Ceux partageant le plus la thèse d'une origine artificielle se trouvent chez les 40-54 ans, qui sont 71% à le croire.

Le même sondage indique que le taux de Russes disposés à se faire vacciner contre le Covid-19 est passé en deux mois de 38 % à 30%. Parmi ceux qui refusent, 37% évoquent la crainte d'effets secondaires, 23 % attendent le résultat des essais cliniques et 16 % "n'y voient pas de sens".

D'abord accueilli avec scepticisme, le vaccin russe Spoutnik V a pourtant convaincu les experts indépendants, la revue médicale The Lancet ayant établi son efficacité à 91,6% contre les formes symptomatiques du Covid-19.

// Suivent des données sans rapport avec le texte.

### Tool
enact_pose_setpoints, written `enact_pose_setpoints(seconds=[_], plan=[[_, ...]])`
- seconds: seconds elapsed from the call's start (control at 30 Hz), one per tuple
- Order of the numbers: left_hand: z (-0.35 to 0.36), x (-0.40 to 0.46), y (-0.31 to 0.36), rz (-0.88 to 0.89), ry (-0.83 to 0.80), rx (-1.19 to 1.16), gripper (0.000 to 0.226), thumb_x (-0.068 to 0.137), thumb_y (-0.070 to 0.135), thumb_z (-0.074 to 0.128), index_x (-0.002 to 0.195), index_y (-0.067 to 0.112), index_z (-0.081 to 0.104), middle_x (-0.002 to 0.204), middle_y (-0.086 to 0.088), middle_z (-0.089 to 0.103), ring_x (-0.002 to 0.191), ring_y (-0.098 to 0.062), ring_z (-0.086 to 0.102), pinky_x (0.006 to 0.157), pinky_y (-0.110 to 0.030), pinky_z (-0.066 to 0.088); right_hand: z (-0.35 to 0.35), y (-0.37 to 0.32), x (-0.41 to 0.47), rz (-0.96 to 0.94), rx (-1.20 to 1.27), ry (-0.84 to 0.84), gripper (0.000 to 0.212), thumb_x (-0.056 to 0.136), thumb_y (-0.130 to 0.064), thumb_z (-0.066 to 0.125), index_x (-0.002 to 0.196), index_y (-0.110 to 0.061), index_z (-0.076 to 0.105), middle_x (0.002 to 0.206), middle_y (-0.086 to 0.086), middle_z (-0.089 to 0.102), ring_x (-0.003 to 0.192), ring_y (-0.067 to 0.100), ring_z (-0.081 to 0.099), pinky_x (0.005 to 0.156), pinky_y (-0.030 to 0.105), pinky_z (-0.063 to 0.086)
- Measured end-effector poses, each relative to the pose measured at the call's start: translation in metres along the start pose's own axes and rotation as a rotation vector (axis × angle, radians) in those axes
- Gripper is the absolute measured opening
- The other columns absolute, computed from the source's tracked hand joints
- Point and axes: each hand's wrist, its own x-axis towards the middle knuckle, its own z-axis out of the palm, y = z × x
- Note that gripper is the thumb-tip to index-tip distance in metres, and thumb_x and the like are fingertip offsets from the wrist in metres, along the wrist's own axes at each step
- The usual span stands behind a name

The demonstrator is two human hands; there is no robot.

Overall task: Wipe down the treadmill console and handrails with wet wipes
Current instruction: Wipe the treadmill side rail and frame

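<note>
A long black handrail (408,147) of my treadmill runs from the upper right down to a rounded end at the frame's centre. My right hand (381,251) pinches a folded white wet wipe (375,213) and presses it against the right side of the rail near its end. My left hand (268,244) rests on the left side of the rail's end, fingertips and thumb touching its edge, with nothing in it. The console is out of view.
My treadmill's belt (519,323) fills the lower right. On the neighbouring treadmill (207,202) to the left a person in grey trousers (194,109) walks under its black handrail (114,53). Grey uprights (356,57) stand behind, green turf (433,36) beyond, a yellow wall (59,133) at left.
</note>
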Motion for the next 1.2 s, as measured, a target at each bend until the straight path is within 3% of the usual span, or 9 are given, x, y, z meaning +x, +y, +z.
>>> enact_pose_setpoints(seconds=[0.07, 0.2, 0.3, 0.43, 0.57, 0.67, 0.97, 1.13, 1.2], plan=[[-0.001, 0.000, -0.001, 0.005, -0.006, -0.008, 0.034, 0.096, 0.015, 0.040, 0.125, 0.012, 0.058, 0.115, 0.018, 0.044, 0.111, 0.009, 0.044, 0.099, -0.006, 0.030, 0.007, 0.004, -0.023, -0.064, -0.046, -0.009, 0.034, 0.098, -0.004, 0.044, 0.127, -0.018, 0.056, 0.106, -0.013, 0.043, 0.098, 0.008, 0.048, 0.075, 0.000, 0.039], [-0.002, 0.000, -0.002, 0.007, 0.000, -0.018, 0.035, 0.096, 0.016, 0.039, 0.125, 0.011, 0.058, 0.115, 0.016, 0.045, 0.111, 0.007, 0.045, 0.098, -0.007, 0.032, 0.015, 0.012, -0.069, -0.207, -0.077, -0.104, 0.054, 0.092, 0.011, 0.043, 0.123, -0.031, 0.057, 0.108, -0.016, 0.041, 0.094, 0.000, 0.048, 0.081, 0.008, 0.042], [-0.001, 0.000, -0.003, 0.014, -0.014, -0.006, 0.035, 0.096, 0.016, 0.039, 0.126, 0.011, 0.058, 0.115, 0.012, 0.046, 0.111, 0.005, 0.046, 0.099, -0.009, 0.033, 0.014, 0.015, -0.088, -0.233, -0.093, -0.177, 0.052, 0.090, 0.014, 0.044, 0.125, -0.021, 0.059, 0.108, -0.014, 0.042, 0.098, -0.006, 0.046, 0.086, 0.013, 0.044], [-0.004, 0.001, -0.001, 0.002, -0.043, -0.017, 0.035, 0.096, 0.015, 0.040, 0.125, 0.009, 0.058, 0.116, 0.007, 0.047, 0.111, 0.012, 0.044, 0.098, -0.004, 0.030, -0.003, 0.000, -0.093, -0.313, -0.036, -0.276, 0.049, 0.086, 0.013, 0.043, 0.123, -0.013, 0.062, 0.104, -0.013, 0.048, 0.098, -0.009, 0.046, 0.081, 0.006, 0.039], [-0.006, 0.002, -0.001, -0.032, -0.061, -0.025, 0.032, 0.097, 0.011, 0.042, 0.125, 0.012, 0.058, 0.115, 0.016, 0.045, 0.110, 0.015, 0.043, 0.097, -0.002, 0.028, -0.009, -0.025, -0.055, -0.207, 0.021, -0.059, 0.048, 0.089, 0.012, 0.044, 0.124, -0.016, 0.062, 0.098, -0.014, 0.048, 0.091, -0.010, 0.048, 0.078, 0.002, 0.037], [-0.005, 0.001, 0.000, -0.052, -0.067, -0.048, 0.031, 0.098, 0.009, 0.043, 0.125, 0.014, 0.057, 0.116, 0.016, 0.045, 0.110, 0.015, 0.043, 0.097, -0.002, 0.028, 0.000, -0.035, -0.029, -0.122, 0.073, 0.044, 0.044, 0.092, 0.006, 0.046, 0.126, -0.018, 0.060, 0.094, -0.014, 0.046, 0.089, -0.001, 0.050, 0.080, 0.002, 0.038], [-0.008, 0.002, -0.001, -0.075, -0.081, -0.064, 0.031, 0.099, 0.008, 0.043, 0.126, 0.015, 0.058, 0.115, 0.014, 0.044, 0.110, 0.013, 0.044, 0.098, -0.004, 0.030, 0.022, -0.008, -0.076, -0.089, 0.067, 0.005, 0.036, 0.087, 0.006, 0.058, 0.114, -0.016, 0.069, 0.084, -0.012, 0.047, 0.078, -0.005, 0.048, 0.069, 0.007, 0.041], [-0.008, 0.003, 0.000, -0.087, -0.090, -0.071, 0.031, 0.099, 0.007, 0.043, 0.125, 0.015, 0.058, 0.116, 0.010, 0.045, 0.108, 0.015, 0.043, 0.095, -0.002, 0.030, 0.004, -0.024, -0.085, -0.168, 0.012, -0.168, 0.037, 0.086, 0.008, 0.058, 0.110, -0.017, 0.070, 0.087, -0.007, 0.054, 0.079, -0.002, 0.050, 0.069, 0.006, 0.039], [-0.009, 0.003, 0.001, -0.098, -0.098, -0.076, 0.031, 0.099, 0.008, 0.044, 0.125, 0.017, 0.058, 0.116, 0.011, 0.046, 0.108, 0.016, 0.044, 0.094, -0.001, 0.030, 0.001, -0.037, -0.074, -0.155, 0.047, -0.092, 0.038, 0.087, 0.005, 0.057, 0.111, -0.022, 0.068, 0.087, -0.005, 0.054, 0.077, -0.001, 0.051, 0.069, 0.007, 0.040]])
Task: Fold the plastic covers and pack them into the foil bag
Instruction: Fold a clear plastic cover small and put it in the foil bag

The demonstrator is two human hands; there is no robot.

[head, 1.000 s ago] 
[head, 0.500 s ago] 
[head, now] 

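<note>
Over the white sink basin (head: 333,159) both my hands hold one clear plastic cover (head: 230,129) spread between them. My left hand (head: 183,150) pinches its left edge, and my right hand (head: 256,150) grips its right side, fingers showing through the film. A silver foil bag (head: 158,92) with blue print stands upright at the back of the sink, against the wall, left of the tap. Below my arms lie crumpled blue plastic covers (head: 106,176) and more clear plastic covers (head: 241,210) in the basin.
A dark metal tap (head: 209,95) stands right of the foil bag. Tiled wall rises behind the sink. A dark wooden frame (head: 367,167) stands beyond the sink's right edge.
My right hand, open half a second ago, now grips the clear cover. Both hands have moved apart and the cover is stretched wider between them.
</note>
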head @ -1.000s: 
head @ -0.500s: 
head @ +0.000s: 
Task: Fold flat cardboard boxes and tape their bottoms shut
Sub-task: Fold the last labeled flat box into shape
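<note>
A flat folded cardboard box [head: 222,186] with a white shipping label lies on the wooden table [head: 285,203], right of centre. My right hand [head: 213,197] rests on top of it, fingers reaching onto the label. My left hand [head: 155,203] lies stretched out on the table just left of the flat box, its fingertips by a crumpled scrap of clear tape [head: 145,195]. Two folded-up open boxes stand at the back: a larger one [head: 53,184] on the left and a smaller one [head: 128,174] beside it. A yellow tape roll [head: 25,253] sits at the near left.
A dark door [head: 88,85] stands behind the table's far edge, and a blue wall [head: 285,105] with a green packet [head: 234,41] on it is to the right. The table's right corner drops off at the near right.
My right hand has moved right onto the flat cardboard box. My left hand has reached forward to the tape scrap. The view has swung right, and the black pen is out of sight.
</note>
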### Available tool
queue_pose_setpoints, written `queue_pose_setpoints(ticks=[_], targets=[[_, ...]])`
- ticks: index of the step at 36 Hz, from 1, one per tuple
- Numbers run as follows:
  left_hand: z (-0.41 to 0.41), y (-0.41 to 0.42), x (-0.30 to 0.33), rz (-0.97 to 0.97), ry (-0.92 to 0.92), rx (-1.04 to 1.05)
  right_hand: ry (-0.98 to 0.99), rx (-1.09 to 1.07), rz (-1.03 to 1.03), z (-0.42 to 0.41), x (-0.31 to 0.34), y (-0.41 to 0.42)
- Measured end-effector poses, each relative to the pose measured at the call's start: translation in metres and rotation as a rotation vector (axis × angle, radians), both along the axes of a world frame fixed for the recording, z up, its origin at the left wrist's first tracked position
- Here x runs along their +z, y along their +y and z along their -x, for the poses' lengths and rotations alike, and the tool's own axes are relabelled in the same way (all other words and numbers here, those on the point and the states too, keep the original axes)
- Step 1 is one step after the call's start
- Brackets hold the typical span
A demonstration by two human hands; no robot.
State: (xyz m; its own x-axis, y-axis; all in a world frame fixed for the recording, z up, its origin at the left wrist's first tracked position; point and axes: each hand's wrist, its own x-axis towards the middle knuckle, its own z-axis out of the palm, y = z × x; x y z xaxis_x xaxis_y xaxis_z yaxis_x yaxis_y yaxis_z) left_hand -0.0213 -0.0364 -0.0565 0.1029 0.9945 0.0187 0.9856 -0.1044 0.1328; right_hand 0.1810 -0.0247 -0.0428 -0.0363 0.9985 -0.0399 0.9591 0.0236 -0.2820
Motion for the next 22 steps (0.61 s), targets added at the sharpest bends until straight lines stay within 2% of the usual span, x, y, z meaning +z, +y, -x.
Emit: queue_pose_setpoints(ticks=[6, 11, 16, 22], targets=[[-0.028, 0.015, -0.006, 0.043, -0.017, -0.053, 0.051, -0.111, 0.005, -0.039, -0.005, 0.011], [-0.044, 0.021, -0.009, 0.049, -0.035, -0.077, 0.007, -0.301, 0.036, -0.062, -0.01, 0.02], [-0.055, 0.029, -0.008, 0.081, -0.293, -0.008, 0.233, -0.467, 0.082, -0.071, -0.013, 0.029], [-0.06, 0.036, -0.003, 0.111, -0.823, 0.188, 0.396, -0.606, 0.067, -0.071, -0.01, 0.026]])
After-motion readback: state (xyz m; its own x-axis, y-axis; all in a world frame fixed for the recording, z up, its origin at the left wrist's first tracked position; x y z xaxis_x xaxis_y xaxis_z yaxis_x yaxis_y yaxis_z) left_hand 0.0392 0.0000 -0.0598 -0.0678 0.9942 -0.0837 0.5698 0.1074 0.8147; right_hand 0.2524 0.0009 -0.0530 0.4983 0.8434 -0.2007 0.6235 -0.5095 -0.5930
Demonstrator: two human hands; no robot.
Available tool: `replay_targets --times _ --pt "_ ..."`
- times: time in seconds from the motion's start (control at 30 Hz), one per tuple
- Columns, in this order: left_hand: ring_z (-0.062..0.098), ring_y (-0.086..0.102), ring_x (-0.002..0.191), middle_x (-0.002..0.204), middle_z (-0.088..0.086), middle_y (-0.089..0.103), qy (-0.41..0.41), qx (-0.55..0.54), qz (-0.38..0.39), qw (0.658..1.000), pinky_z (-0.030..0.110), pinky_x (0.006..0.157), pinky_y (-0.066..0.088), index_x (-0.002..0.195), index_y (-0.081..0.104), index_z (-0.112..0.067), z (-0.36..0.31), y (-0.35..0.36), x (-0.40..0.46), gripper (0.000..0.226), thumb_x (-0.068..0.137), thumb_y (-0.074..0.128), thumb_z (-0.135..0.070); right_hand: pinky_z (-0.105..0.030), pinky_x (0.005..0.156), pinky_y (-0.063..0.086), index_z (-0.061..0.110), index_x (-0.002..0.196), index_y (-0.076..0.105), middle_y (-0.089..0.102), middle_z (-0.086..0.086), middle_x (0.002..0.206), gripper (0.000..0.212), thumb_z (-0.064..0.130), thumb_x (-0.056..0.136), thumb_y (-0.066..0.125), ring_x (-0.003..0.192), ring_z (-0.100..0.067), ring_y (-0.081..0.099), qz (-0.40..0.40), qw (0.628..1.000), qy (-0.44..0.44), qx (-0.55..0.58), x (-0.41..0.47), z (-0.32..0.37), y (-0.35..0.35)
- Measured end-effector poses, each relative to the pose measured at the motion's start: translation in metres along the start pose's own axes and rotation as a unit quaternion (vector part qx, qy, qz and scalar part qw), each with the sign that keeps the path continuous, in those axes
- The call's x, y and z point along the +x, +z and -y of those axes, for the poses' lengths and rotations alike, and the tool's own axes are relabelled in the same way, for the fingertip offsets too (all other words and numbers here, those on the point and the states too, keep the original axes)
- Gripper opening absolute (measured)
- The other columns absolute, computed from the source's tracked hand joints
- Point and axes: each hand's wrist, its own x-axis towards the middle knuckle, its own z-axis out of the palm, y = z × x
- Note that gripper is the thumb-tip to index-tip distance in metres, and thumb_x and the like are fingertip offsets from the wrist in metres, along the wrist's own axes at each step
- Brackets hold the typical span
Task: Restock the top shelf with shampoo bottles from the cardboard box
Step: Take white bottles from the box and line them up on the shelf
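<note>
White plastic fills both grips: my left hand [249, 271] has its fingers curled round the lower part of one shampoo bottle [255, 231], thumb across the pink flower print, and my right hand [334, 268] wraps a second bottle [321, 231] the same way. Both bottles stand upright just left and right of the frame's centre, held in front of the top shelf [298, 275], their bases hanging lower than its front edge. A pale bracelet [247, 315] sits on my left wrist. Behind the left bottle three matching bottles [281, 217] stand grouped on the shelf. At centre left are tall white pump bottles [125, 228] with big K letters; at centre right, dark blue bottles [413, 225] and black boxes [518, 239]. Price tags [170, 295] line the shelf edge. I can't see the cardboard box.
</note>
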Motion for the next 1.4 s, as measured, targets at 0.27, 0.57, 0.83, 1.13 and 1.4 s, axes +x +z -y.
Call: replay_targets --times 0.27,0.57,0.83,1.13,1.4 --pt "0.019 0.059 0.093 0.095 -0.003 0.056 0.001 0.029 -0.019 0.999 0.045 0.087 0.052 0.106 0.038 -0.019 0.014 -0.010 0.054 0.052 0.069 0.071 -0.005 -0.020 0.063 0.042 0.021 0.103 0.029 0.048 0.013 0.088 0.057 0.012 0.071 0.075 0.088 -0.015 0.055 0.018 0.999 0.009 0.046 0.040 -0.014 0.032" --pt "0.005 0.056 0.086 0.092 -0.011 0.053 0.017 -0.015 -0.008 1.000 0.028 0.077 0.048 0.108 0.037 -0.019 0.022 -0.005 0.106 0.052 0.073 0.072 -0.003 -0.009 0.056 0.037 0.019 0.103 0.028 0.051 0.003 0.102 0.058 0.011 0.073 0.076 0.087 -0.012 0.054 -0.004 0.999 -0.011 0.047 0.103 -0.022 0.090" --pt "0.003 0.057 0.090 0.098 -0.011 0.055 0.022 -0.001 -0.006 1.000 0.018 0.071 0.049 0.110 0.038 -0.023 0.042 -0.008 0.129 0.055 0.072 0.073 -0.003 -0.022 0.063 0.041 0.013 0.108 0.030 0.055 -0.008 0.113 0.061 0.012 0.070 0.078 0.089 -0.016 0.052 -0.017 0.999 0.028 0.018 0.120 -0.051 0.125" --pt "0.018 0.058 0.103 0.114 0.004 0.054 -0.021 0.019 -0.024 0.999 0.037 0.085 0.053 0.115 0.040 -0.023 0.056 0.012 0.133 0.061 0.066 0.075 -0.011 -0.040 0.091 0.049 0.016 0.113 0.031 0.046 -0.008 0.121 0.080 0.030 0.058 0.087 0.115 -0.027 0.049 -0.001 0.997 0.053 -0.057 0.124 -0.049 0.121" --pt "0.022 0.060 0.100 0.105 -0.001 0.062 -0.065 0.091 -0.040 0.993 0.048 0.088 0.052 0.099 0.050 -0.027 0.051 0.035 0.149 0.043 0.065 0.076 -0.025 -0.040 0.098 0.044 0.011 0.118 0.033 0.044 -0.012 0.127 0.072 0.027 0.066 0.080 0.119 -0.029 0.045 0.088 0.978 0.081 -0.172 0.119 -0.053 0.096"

Mais la défiance des Russes envers le Kremlin, héritée de l'URSS, reste tenace et accentuée par un manque de transparence.

Le bilan quotidien des morts du Covid-19 s'établissait ainsi lundi à 86.455, alors que l'agence des statistiques Rosstat avait indiqué en début d'année que 162.429 personnes diagnostiquées malades du Covid-19 étaient décédées entre avril et décembre et que l'excès de mortalité en 2020 en Russie par rapport à 2019 est même de plus de 320.000.

Le nombre de Russes vaccinés n'est lui non plus pas communiqué de façon régulière. La semaine dernière, un responsable du ministère de la Santé a affirmé durant une conférence de presse, cité par l'agence de presse TASS, que quatre millions de Russes avaient reçu le vaccin.